Mansfield ISD Considering Longer School Day
MANSFIELD (CBSDFW.COM) – Students and parents in Mansfield might not like the latest effect of school budget cuts. The school district is proposing some students stay in class until almost 5:00 p.m. It’s part of a move to try to cut an additional $13 millon from the district’s budget before next year.
Under the plan, high school, middle school and intermediate students would all move to eight-period days, away from the four-block scheduling they use right now. It would mean an additional half-hour in school for all students, including at the elementary level. High school students would have more than 10 per cent more time in the classroom for the year.
“I don’t think anybody’s thinking about the kids’ schedules, or even the family’s schedule,” said Paul Christensen. He has three children, in all different levels of school. They all are involved in extracurricular activities which could be affected by the new scheduling. His daughter in middle school, who plays soccer, would not get out of class until 4:45 each afternoon.

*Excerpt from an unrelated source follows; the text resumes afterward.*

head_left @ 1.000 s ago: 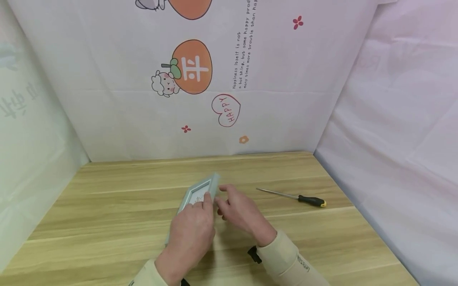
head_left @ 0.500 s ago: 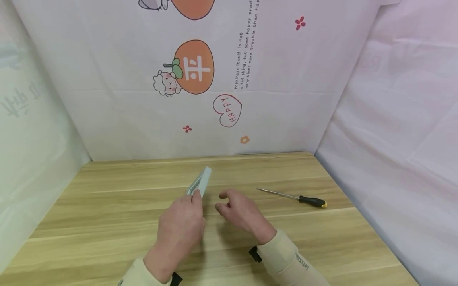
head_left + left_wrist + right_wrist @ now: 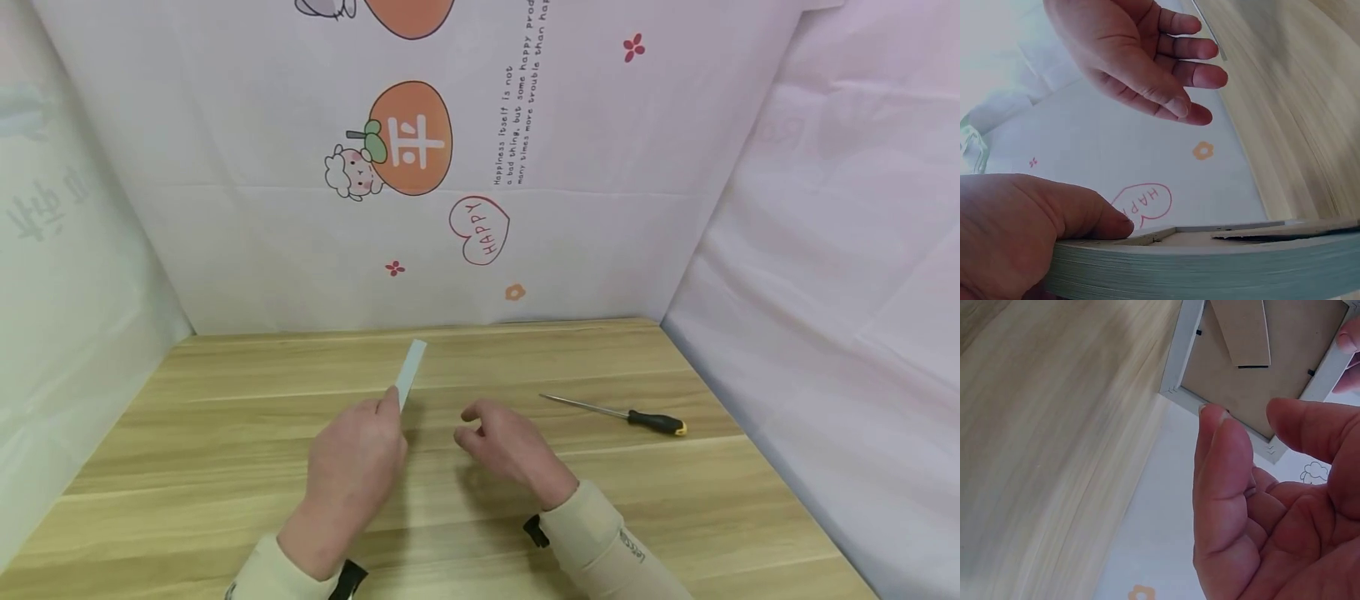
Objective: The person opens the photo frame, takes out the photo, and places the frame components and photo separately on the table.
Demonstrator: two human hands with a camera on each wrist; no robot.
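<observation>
My left hand (image 3: 356, 458) grips a pale blue-grey picture frame (image 3: 410, 367), which stands edge-on to the head view. In the left wrist view, the thumb (image 3: 1100, 215) presses on the frame's back edge, close to the raised brown stand leg. The right wrist view shows the frame's brown backing board (image 3: 1297, 337), with small dark tabs along its border and the stand leg (image 3: 1244, 337) attached. Apart from the frame, my right hand (image 3: 513, 446) hangs over the table with loosely bent fingers and holds nothing. The frame's front is hidden.
A screwdriver (image 3: 656, 422) with a black and yellow handle lies on the wood-grain table (image 3: 187, 433), to the right of my right hand. White printed cloth (image 3: 585, 225) closes off the back and both sides of the table.
My left hand has moved left with the picture frame and turned it, so its front has swung out of sight and only the edge shows. The right hand has come away from the frame, barely moving.
</observation>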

Christensen said the homework load as it as has not been manageable. “Very frequently she’ll just have two hour type homework assignments. I don’t know how they think it’s going to be balanced about everything else and have it be reasonable. It’s just not reasonable.”
In a posting on its website, Mansfield says the rescheduling would save the district $6 million per year. It would mean no programs would have to be cut. No staff members or teachers would have to be laid off.
The district posted the proposed schedule Friday afternoon, before the week-long Thanksgiving break and did not return calls or emails for comment Monday.
In an explanation online though it said “Principals and teachers will work together to develop a homework, test and project schedule that is manageable for students, so they are not overwhelmed.”
Even though students will spend a half hour extra in school each day, they will spend less time in each individual class. That’s what worries parents like Patsy Winston. “In addition to not getting all the instruction, they’re not going to be able to get all their work done and so that’s going to come home with them.”